Do the following cases occur?

  1. WebRtcTransport destructor executes (delete dtlsTransport)
  2. onSendSctpData is called (destroying is still false but dtlsTransport or iceServer is null or
    freed address)
  3. Transport destructor executes (destroyed set to true)

Crashes without reaching 3

I cannot check it now but I wrote that code for a reason (to avoid a crash). Not sure if it’s crashing for you or what. Is it? I’ll check the flow you said next week.

This is what one would expect. Destructor of the derived class is called before the destructor of the base class. Either this or some other flag should be set before WebRtcTransport starts disposing its resources.

Upon further investigation of the code, I discovered an interesting problem.
This may only occur in the Rust version where there are multiple Workers in one process.

The thread that creates/executes the WebRTCTransport and the thread onSendSctpData may be different.
This checker is thread local, but is only executed on the first Worker thread created (since numSctpAssociations is a normal global variable).

Then, Transports created in the second Workers appear to be executed in the thread of the first Worker.
Perhaps if this could be called in the same Worker thread that created the Transport, the crash would be eliminated. However, the usrsctp interface is difficult, and I did not know if that method was possible.

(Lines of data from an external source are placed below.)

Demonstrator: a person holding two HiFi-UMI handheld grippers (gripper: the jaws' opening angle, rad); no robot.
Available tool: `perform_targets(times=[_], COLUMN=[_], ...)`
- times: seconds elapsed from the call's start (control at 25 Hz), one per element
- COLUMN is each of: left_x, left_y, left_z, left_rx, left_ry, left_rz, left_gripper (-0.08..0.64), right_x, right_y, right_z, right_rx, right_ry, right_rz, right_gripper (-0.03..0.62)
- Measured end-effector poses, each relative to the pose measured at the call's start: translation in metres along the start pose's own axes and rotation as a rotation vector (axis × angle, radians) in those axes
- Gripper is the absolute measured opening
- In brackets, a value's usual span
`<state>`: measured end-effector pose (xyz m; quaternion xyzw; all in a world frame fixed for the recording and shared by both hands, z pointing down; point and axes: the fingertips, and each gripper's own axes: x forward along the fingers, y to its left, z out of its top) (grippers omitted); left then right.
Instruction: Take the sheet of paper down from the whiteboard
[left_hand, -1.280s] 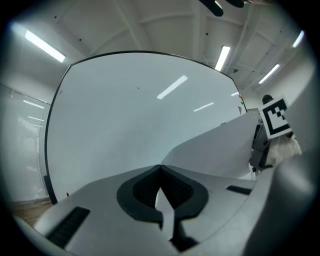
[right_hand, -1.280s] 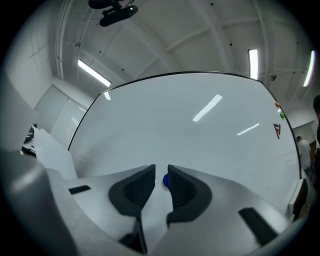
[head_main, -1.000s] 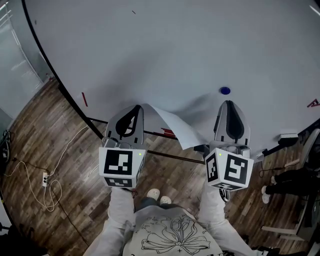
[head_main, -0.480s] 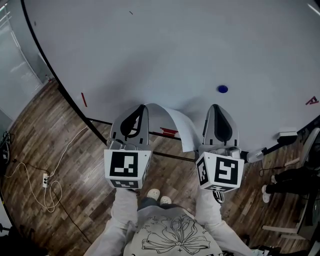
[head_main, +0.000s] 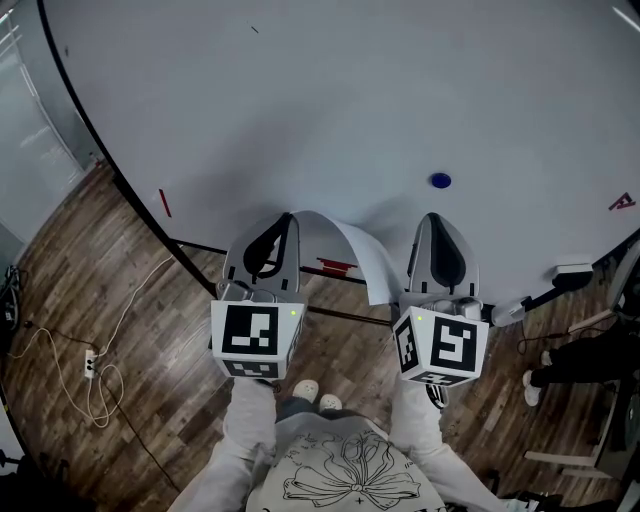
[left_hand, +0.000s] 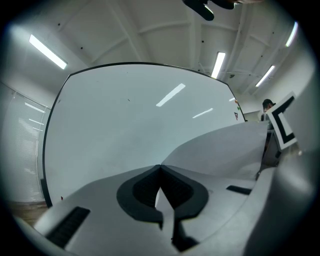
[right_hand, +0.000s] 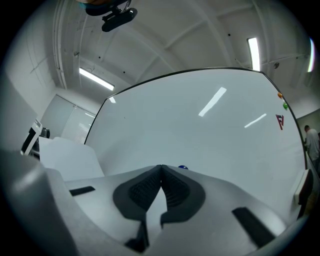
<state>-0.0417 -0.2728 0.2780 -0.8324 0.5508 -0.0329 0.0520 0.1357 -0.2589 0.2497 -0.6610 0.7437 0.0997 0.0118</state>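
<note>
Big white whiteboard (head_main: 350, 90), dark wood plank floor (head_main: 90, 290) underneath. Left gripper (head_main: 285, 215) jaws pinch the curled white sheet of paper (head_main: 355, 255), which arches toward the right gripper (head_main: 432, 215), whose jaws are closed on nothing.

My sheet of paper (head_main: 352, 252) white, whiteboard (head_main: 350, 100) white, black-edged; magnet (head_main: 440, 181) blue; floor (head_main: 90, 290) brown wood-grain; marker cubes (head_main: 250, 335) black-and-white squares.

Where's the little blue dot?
In the head view the blue dot is on the whiteboard, right side, just above the right gripper and right of the sheet of paper.
</note>
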Motion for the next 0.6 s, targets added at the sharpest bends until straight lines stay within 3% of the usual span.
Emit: perform_targets(times=[0.6], left_x=[-0.0061], left_y=[-0.0047], left_z=[0.0008], left_rx=[-0.007], left_ry=[-0.003], left_rz=[-0.003], left_gripper=[0.003], right_x=[-0.0079], right_y=[-0.0023], right_z=[-0.0025], right_rx=[0.009], right_ry=[0.011], right_rz=[-0.009], right_gripper=[0.002])
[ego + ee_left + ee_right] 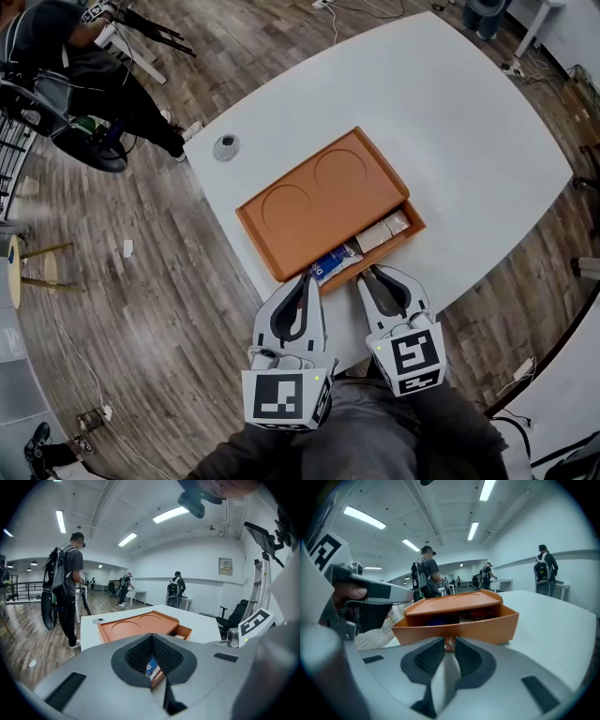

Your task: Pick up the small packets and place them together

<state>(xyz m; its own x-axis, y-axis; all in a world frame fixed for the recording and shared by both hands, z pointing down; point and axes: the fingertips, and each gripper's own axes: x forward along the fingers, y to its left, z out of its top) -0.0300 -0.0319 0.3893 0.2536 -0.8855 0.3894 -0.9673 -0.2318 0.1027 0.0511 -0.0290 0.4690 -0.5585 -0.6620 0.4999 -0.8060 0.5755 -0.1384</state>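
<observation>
Between the jaws of your right gripper sits the little knob on the front of the orange drawer. The jaws are nearly closed and pinch that knob from both sides. This gripper points forward and tips down a bit toward the drawer front.

Your left gripper is just beside it, on the left. Its two tips are pressed together and hold nothing. Through the gap lower down between its curved fingers you can see a blue packet and the drawer's edge. From the head view, the left gripper points at the near left corner of the drawer, and the right gripper meets the drawer's front wall. Both are low, side by side, close to your body, and tipped down a bit. Their marker cubes face up at you.

The drawer is pulled out of the orange box. The small packets lie inside it: the blue packet at the left end and pale packets at the right end.

The box sits on a white table. A small round silver thing lies on the table near its far left corner.
</observation>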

I think we should fix the bug properly since IMHO it could indeed also happen in mediasoup Node. PR done here, please @satoren check it:

Thank you for fix crash.

However, I believe the Rust version still has the following problems.

  1. Create Worker1 and Transport1 (create DepUsrSCTP::Checker and into DepUsrSCTP::checker as thread local variable)
  2. Create Worker2 and Transport2
  3. Destroy Worker1 and Transport1

DepUsrSCTP::Checker is not deleted because numSctpAssociations is greater than 1, but the worker thread that runs it is stopped
And DepUsrSCTP::Checker leaks because there is no holding the pointer to checker

@satoren can you please report an issue for this in GH?

1 Like

Write a reproducible test and then create an GH issue.

Yes please. Thanks.